Mayor Betsy Price stood around talking to fruits and vegetables. No kidding, it was Fort Worth’s health conscious mayor celebrating the joining together of the city’s helath/fitness/well-being program, the Blue Zones Project, with Central Market.

On Saturday, Central Market’s West Freeway location hosted a celebration for the public with Price, Texas Health Resources CEO Barclay Berdan, Fort Worth District 9 Councilmember Ann Zadeh and people dressed up as bananas, tomatoes, pea pods and grapes.

“We applaud Central Market for the innovation and creativity it has demonstrated to help make the healthy choice the easy choice for its customers,” said Suzanne Duda, vice president of Blue Zones Project Fort Worth. “The leadership of Central Market is a milestone in Fort Worth’s Blue Zones Project experience.”

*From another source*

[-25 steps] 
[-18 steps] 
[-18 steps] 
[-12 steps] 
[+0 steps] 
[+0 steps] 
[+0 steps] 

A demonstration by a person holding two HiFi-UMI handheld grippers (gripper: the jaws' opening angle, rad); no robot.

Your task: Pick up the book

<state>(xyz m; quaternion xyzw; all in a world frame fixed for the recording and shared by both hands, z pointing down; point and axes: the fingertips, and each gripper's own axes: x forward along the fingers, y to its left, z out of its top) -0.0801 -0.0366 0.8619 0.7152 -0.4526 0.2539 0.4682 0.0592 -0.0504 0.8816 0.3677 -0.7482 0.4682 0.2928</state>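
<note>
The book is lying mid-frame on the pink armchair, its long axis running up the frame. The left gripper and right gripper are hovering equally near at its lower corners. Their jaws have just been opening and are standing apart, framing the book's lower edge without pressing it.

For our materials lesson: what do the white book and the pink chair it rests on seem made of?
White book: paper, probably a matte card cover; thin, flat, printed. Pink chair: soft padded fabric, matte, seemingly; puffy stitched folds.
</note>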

Blue Zones, led by the New York Times bestselling author Dan Buettner, develops customized community well-being programs and recommended policy changes based on the study of cities worldwide where people live the longest.

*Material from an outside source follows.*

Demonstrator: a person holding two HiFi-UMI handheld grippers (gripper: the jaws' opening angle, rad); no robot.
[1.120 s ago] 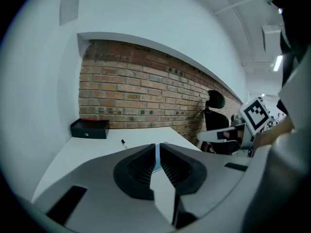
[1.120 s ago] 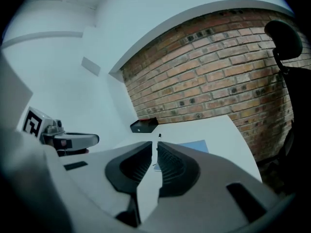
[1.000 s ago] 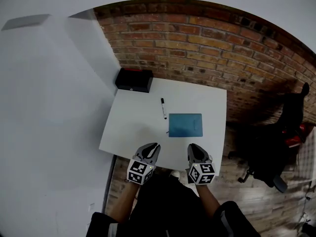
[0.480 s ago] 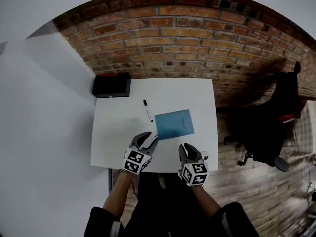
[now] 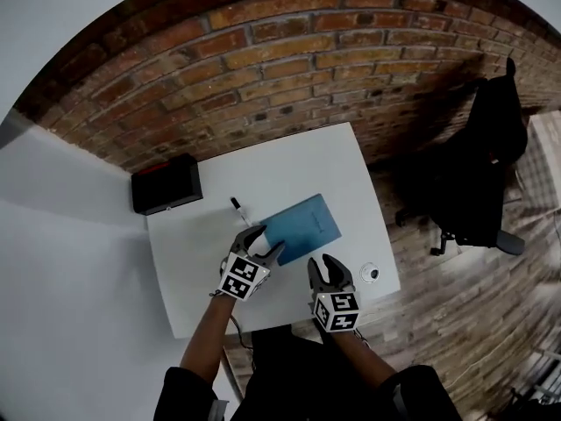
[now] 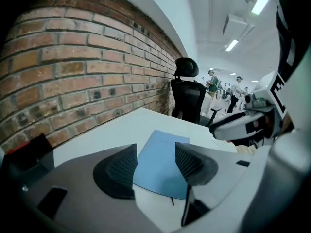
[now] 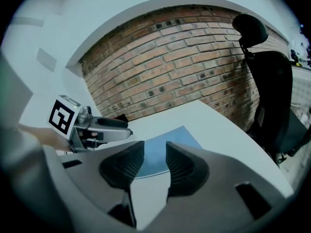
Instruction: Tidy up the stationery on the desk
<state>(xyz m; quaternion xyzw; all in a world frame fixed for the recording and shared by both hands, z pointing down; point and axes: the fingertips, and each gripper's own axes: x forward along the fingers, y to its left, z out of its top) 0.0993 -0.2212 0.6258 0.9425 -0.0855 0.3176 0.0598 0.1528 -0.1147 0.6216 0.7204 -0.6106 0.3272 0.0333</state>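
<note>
The blue book (image 5: 305,224) lies in the middle of the counter (image 5: 298,169). The left tongs (image 5: 266,242) hang open at its near corner, and the right tongs (image 5: 321,264) are open by the near edge. I would slip one jaw under that corner, then squeeze gently.

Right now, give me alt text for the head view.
The left gripper and right gripper, both open, hover over a white desk by a brick wall, the left at a blue notebook corner. A marker and black box lie beyond.

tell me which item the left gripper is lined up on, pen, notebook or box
The blue notebook: it shows between the open jaws of the left gripper. The pen lies beside it; the black box sits at a far corner.
</note>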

Blue Zones, in agreeing to work with a community, typically collaborates with school districts, employers, neighborhoods, restaurants, grocery stores, and healthcare providers to develop buy-in to the project.

Texas Health Resources put up the money for a Blue Zones feasibility study in Fort Worth in 2013. Over the next four years, the city will be implementing environmental changes in six key areas, including worksites, schools, grocery stores, restaurants, individuals and community policy. Once city-specific goals are met, Fort Worth will be certified as a Blue Zones Community.

Central Market achieved Blue Zones Project Approved status by completing the Blue Zones Project Grocery Store Pledge and adopting or supporting a selection of best practices.

Those options include offering half sandwiches in the deli, adding signage to highlight locally grown produce, selling healthy grab-and-go lunches, distributing healthy recipes, and holding food demonstrations in the store that meet the Blue Zones Guidelines.

The Fort Worth store is implementing several significant changes such as creating Blue Zones Project parking spaces at the furthest distance from the store, using shelf talkers to call out Blue Zones-inspired foods and installing two Blue Zones Project checkout lanes that offer healthy grab-and-go snacks and beverages rather than candy and soft drinks.